Using the entries below, copy exactly each line from the line with "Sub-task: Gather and" up to and including the line with "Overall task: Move", with every picture left out.

DATASET RECORDS: Begin

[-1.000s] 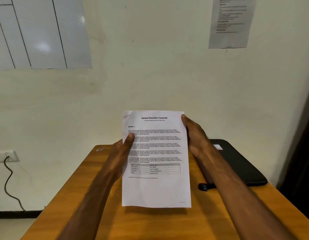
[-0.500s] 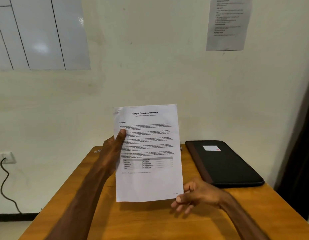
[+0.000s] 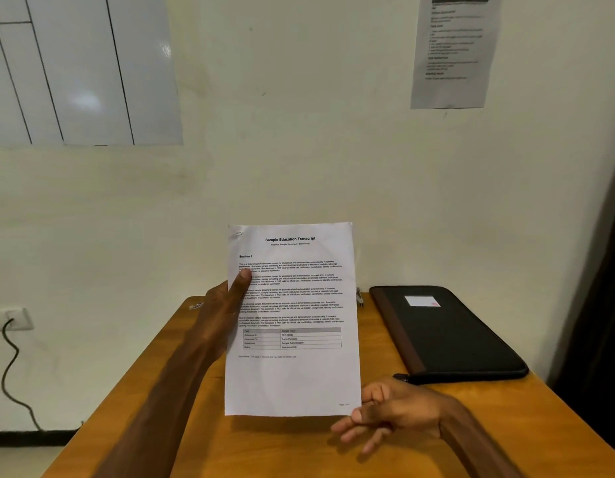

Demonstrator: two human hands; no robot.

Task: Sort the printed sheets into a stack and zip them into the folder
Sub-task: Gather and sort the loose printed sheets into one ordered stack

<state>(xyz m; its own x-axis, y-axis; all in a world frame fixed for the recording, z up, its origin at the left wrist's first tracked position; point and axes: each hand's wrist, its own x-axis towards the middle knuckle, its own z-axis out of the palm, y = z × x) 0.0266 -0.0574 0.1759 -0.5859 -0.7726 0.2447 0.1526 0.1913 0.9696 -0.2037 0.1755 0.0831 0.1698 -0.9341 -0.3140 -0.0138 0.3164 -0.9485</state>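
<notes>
The sheet (image 3: 292,319) you hold up reads "Sample Education Transcript" with "Section 1" beneath; its body text is too small. The wall notice (image 3: 451,50) seems printed, but is illegible.

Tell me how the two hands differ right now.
The left hand grips the printed sheets at their left edge, thumb across the text; the right hand holds nothing. The left hand is raised beside the page; the right hand is low by its bottom right corner, fingers loosely spread. Both are bare and over the wooden table.
</notes>
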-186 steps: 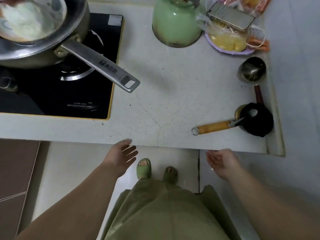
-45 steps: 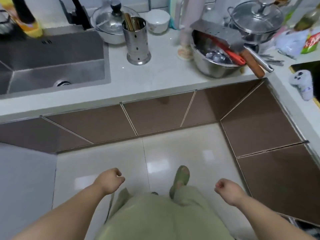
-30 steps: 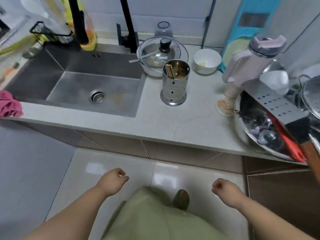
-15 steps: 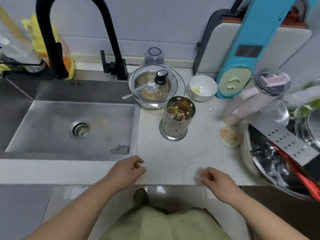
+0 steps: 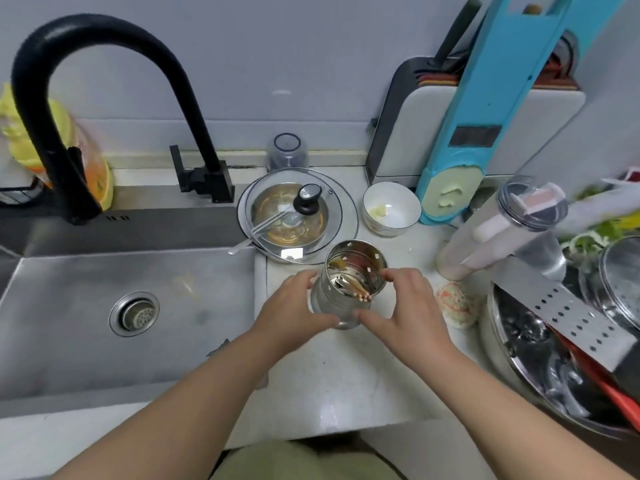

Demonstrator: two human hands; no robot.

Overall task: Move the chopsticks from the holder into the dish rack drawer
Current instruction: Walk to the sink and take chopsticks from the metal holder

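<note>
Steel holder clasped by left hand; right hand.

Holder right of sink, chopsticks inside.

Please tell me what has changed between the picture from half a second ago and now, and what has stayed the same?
Both hands moved forward from the counter edge and closed on the metal holder: left hand on its left side, right hand on its right. The holder now leans toward the person. The chopsticks remain inside; the lidded pan, white bowl and sink stayed put.
</note>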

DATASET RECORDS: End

▶ _SOLUTION TO THIS EXERCISE_
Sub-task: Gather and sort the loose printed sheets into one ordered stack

<state>(xyz m; its own x-axis, y-axis; all in a world frame fixed for the recording, z up, its origin at the left wrist's first tracked position; point and axes: each hand's wrist, its own x-axis towards the middle knuckle, its own z-axis out of the palm, y = z × x) 0.0266 -0.0574 0.1759 -0.5859 -0.7726 0.2447 0.1526 0.1913 0.9696 -0.2037 0.1755 0.0831 0.1698 -0.9341 -0.3140 -0.0138 0.3164 -0.9485</state>
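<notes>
The sheet (image 3: 292,319) you hold up reads "Sample Education Transcript" with "Section 1" beneath; its body text is too small. The wall notice (image 3: 451,50) seems printed, but is illegible.

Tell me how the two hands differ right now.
The left hand grips the printed sheets at their left edge, thumb across the text; the right hand holds nothing. The left hand is raised beside the page; the right hand is low by its bottom right corner, fingers loosely spread. Both are bare and over the wooden table.
</notes>
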-186 steps: 
-45 steps: 
-30 steps: 
-15 steps: 
+0 steps: 

Demonstrator: two human hands; no robot.

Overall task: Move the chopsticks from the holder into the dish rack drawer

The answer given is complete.